3

Use case: Lets say that I have a very large set of Pandas Series objects and I wish to apply the .drop_na() method to all of them. However because they are so large I must use a function that will perform this with multiprocessing, by accepting a list of objects and using each object in the list as the argument to a method (which is also passed as an object).

Given that the first, and implicit, argument to an object method is self.

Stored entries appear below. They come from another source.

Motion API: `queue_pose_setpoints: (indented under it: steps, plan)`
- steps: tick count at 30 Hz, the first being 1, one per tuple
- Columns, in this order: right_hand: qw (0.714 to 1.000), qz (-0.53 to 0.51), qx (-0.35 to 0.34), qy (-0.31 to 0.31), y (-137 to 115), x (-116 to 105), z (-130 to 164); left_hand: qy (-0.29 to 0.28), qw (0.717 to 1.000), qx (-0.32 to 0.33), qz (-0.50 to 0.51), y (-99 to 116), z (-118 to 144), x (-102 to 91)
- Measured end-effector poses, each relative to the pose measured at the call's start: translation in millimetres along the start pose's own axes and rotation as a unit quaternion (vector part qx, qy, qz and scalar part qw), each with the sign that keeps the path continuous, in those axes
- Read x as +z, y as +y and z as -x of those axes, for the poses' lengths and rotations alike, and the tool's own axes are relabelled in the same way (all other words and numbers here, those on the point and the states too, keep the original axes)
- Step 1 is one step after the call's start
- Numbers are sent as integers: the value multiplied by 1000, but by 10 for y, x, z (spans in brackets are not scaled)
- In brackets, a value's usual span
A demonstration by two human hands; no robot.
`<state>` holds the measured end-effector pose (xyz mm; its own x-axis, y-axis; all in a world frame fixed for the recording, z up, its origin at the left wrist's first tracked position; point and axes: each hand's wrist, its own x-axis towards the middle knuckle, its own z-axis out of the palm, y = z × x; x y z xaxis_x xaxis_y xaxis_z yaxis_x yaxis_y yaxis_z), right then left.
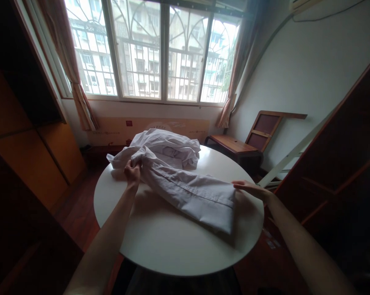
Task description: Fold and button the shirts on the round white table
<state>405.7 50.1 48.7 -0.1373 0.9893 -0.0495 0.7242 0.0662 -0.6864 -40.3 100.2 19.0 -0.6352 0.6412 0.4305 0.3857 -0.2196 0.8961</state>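
A white shirt (191, 190), folded into a long strip, stretches across the round white table (172, 254). My left hand (132, 171) is closed on its bunched, collar-like end, at the left. At the other end, my right hand (248, 186) pinches the upper right corner of the cloth, with the fingertips partly hidden by it. The strip slopes down to the right between my hands, and its lower right corner hangs close over the tabletop. Just behind it lies a crumpled heap of white cloth (168, 141), which touches or overlaps the shirt's left end.
Beyond the table stand a low wooden bench (234, 144) and a tilted wooden frame (263, 129). A long flat cardboard box (111, 132) leans below the barred window (138, 61). Wooden cabinets (46, 164) are at the left, and a large dark wooden panel (335, 164) slants at the right.
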Motion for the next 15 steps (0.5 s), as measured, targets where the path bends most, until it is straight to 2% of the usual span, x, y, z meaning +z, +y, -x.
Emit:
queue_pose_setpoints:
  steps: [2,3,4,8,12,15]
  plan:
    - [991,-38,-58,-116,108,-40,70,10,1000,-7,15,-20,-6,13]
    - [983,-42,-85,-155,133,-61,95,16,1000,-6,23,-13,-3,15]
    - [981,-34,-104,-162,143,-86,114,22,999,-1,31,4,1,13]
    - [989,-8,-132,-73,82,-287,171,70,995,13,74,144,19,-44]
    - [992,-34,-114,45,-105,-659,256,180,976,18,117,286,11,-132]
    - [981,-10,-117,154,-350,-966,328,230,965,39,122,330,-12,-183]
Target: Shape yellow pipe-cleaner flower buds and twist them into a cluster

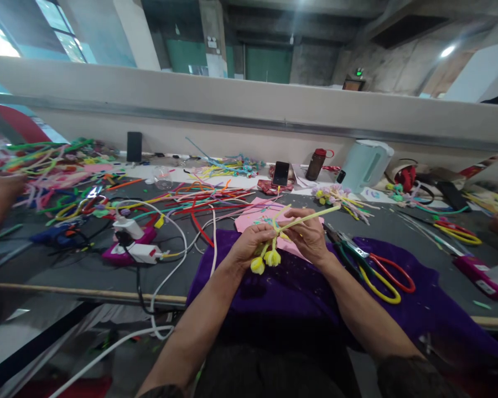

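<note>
Both hands meet over the purple cloth (pixel 299 282) at the near edge of the table (pixel 87 265). The left hand (pixel 249 246) has its grip clamped on yellow pipe-cleaner flowers (pixel 268 255); the right hand (pixel 309 235) pinches their pale green stem (pixel 311 216), with scissors (pixel 373 265) just right.

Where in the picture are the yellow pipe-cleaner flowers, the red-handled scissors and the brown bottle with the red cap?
yellow pipe-cleaner flowers (pixel 265 260): head view, on the yellow buds below the hands.
red-handled scissors (pixel 392 273): head view, on the red handle loop.
brown bottle (pixel 316 165): head view, on the bottle's body.
</note>
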Motion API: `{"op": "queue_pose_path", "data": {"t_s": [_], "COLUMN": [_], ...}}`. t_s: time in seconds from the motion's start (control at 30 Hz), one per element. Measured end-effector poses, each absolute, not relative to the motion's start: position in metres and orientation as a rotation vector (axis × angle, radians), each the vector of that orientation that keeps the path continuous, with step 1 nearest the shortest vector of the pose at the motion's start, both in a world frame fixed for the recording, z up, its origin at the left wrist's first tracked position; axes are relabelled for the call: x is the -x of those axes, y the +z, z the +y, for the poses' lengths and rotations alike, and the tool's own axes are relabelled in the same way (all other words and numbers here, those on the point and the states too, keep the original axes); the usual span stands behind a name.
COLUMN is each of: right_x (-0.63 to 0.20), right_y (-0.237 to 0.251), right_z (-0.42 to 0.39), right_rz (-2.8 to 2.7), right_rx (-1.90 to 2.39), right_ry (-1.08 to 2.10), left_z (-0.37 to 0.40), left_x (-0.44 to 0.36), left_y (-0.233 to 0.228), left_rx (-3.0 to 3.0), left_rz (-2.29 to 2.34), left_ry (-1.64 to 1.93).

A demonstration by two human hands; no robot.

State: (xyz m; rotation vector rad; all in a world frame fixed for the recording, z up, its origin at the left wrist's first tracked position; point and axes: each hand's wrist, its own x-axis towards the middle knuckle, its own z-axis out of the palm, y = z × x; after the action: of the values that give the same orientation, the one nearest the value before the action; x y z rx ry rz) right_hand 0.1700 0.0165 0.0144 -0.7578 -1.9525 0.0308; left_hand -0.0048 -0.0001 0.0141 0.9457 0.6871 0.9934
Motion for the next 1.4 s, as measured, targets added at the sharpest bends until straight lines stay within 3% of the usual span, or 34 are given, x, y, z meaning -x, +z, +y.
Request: {"op": "queue_pose_path", "data": {"t_s": [0.17,0.47,0.6,0.7,0.87,0.97,1.2,1.4], "right_x": [-0.167,-0.161,-0.163,-0.161,-0.165,-0.167,-0.151,-0.151], "right_y": [0.016,0.014,0.012,0.012,0.019,0.019,0.006,0.009], "right_z": [0.014,0.013,0.019,0.018,0.008,0.005,0.012,0.012], "right_rz": [-1.991,-1.715,-1.702,-1.696,-1.605,-1.623,-1.538,-1.367], "right_rx": [0.759,1.006,0.999,0.980,0.913,0.857,0.830,0.657], "right_ry": [0.207,0.890,1.088,0.852,0.054,-0.051,1.070,1.369], "left_z": [0.000,-0.005,-0.002,0.002,0.005,0.007,0.004,-0.001], "left_x": [0.002,-0.005,-0.006,-0.003,0.004,0.006,0.006,0.006], "left_y": [0.013,0.011,0.009,0.010,0.011,0.011,0.013,0.015], "left_rx": [-1.055,-1.774,-1.682,-1.381,-1.066,-0.975,-0.938,-0.969], "left_rz": [0.751,1.118,1.113,0.994,0.810,0.742,0.663,0.638], "left_ry": [1.048,1.296,1.270,1.183,1.153,1.199,1.141,1.033]}}
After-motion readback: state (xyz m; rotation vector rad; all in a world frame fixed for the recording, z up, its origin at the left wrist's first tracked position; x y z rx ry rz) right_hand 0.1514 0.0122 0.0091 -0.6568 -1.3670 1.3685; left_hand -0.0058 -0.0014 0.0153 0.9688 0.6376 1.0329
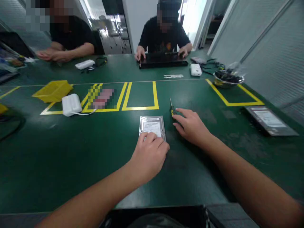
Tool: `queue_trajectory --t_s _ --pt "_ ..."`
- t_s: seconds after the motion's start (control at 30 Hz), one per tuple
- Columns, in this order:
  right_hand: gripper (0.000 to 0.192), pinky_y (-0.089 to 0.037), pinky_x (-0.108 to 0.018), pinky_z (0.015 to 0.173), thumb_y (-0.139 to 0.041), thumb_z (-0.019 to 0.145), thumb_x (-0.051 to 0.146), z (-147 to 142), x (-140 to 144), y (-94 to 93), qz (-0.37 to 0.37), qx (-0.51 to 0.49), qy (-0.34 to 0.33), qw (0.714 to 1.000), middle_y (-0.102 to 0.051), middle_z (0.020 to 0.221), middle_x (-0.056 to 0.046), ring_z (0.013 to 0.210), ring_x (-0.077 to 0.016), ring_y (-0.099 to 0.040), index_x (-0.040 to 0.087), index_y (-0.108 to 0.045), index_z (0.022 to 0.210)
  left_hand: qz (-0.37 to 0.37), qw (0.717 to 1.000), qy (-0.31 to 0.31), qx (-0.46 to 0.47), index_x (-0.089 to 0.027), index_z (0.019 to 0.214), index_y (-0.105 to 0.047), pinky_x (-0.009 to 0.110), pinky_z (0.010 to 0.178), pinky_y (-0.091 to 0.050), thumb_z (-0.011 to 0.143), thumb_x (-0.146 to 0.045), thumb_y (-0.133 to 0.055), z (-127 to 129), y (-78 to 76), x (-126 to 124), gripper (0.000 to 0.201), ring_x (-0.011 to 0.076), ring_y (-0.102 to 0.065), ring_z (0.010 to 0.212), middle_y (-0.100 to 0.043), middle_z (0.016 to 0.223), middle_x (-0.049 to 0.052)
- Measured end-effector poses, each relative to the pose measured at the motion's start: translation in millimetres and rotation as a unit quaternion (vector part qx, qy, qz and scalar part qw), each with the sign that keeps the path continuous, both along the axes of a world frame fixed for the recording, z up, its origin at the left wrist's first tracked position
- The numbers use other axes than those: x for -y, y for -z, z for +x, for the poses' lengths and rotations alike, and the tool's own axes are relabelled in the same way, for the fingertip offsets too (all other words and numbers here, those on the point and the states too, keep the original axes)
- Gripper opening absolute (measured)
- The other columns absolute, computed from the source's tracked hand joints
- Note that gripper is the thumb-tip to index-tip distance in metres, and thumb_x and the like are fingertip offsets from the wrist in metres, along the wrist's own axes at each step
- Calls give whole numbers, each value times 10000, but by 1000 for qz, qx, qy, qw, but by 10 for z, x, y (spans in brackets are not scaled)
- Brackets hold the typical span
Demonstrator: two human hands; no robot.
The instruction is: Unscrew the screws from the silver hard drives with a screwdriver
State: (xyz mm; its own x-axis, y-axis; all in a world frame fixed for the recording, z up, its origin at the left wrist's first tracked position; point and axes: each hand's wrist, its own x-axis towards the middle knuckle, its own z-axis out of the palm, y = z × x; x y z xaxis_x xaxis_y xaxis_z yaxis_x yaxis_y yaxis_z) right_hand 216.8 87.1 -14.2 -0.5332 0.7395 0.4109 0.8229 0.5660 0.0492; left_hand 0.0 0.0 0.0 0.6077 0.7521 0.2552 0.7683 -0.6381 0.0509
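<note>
A silver hard drive [152,123] with a white label lies flat on the green table, in the middle of the head view. My left hand [150,153] has its curled fingers over the drive's near edge and hides that part of it. Just right of the drive is a small screwdriver [172,109], its thin metal shaft pointing away from me and its dark handle towards my right hand [191,125]. The fingers of my right hand are apart and bent, with the fingertips at the handle.
A second hard drive [269,120] lies at right, below a metal bowl [228,83] of dark parts. On the left are a yellow bin [53,91] and a white charger [71,104] cabled to a blurred phone [103,98]. Two people sit opposite; one handles a black panel [163,60].
</note>
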Motion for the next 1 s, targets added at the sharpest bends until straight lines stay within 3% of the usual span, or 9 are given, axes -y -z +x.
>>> queue_trajectory --t_s 0.43,1.0 --pt "334 -471 -465 938 -546 913 258 -15 5 -24 -13 0 2 1000 -582 1334 -199 1183 -342 -563 120 -670 1191 0 997 18 73 -218 879 -683 435 804 -340 895 -203 -594 -25 7 2 92 238 -500 872 -669 815 16" --pt "327 -466 -462 945 -544 916 261 -3 23 -28 -16 3 7 1000 -576 1346 -194 1193 -341 -558 129 -672 1186 15 994 -5 105 -225 827 -684 478 858 -330 907 -266 -590 -60 40 14 130 236 -508 886 -664 814 7"
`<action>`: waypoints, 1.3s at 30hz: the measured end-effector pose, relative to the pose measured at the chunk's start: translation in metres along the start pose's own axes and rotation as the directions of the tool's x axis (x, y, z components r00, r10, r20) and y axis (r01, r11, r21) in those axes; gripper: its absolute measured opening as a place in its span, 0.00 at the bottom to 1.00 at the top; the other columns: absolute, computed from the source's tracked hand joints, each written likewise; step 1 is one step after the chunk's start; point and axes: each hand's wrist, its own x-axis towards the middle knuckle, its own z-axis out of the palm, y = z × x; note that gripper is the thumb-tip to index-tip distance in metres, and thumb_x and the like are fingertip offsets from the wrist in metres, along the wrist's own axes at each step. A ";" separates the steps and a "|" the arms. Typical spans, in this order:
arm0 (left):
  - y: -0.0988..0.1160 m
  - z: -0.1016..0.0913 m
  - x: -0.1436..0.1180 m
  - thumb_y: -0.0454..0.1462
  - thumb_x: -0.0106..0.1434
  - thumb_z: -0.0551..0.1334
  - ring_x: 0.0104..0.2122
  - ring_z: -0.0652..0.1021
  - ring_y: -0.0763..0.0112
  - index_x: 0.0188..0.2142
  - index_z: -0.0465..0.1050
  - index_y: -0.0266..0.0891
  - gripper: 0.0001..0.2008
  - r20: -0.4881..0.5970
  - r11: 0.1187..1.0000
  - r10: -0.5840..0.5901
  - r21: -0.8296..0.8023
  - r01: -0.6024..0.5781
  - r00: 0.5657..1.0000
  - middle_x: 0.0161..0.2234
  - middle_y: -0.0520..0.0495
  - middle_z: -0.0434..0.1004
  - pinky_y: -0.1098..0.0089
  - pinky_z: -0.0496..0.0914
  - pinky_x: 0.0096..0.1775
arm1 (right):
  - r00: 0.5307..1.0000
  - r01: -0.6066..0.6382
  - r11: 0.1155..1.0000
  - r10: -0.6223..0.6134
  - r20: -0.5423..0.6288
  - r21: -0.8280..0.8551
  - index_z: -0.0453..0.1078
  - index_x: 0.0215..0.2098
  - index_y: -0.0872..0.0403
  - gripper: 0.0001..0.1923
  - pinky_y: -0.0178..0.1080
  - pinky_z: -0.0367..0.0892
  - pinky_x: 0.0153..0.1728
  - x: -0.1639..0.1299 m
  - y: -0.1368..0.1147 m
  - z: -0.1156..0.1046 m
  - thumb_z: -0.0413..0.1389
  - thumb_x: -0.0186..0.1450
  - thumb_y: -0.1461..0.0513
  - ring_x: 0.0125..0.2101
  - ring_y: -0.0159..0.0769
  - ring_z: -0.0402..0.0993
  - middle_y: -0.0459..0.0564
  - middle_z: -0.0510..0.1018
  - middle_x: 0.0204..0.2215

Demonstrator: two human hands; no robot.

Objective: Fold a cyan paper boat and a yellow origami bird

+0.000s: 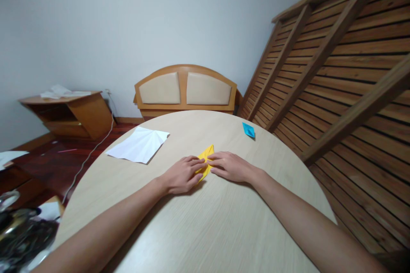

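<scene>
Both left hand (185, 175) and right hand (231, 166) touch yellow paper (206, 169), unclenched — white sheet (137, 145), blue paper (249, 130) lie beyond.

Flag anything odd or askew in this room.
The slatted wooden panel right of the round table stands tilted, perhaps a bed base propped up. The white sheet on the table is creased, not smooth. No spill shows.

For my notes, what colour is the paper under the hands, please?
The paper is yellow, in the head view.
</scene>
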 end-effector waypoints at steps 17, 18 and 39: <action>0.001 0.002 -0.001 0.35 0.72 0.49 0.59 0.70 0.65 0.53 0.70 0.40 0.16 -0.007 0.987 0.098 -0.128 -0.098 0.995 0.57 0.44 0.72 0.60 0.59 0.63 | 0.999 -0.049 0.993 0.047 0.019 0.104 0.73 0.56 0.50 0.18 0.47 0.62 0.58 -0.004 0.015 0.002 0.47 0.73 0.57 0.57 0.43 0.68 0.55 0.73 0.57; 0.000 0.002 -0.001 0.35 0.72 0.49 0.59 0.70 0.65 0.52 0.70 0.40 0.16 -0.005 0.988 0.100 -0.121 -0.100 0.995 0.57 0.43 0.72 0.59 0.59 0.63 | 0.998 -0.051 0.993 0.049 0.025 0.105 0.73 0.57 0.50 0.19 0.47 0.61 0.58 -0.005 0.016 0.003 0.47 0.73 0.57 0.57 0.43 0.67 0.56 0.73 0.57; 0.010 -0.004 0.000 0.43 0.69 0.55 0.54 0.73 0.57 0.56 0.70 0.43 0.18 0.005 0.992 0.106 -0.070 -0.106 0.994 0.55 0.42 0.73 0.56 0.63 0.58 | 0.999 -0.037 0.993 0.036 0.009 0.114 0.76 0.51 0.49 0.15 0.48 0.62 0.58 -0.010 0.019 -0.006 0.52 0.70 0.60 0.56 0.44 0.68 0.55 0.74 0.56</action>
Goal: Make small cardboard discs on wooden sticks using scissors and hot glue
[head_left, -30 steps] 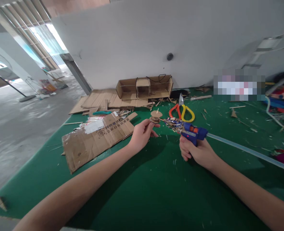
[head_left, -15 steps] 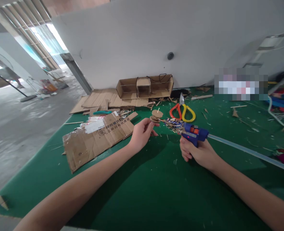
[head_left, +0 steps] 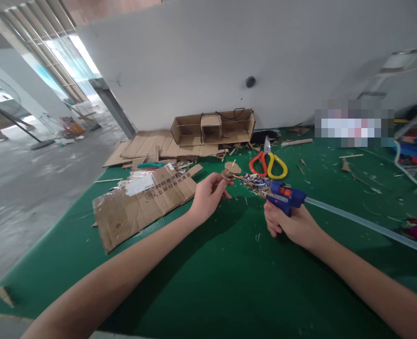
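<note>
Small round cardboard discs [head_left: 233, 168], with a thin stick poking up through the top one, are pinched in my left hand [head_left: 208, 195]. My right hand [head_left: 293, 223] is wrapped round the handle of a blue hot glue gun [head_left: 286, 197], whose small red light is lit. A long clear glue stick [head_left: 367, 226] juts from its back end. The gun's tip points left at the discs; whether it touches them I cannot tell. Bits of debris and shiny scraps [head_left: 256, 183] lie in front of or cling around the nozzle.
Scissors with red and yellow handles [head_left: 278, 167] lie just behind the gun. To the left is a printed cardboard sheet [head_left: 141, 207]. A cardboard box frame [head_left: 234, 132] with black cord stands against the white wall [head_left: 194, 66]. Scraps litter the green table [head_left: 208, 292].
Both hands stay nearly in place. The cardboard discs have turned or tilted slightly in my left hand, while the glue gun keeps its position.
</note>
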The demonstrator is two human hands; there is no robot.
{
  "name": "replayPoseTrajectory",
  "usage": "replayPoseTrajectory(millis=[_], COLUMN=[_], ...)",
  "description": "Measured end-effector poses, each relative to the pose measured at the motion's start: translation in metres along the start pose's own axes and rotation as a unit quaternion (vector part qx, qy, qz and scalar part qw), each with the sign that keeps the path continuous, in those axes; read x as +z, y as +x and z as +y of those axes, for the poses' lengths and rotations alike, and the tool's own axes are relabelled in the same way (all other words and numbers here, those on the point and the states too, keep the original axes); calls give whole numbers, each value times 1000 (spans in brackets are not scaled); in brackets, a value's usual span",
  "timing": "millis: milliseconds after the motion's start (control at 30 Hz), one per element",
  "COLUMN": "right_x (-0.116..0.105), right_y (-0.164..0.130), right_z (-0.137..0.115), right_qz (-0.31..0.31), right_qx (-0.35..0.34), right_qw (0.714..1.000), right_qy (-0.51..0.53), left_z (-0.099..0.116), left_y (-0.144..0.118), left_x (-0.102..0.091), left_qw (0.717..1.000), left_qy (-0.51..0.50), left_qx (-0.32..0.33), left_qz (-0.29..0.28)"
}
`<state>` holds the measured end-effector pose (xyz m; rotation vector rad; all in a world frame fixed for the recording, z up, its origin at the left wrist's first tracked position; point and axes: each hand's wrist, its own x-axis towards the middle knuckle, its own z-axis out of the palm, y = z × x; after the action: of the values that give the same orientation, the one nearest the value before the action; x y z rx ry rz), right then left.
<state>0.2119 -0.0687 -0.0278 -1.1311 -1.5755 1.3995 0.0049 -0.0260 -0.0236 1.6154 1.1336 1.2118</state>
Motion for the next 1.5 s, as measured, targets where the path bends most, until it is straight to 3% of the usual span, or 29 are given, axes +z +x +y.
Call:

Can I use a lambda, partial or other trickery to pass the .drop_na() method and replace the self argument in .drop_na() with a specific instance of a series? Is this possible in Python?

Willem Van Onsem
  • 443,496
  • 30
  • 428
  • 555
Jeremy Barnes
  • 642
  • 1
  • 9
  • 24

1 Answers1

2

Yes. The first argument is only "implicit" when the method is bound to an object that is an instance of the class using . notation, e.g.

sr = Series(...)
sr.drop_na()

In this case, sr.drop_na is actually a closure that replaces the self parameter of Series.drop_na with a reference to sr, sort of like

lambda: Series.drop_na(sr)

You can always call the method from the class directly and pass the self parameter explicitly. The example above can be rewritten as:

sr = Series(...)
Series.drop_na(sr)

You can pass the function Series.drop_na around as necessary and call it on whatever objects you need. Notice that Series.drop_na takes a single parameter, while sr.drop_na does not.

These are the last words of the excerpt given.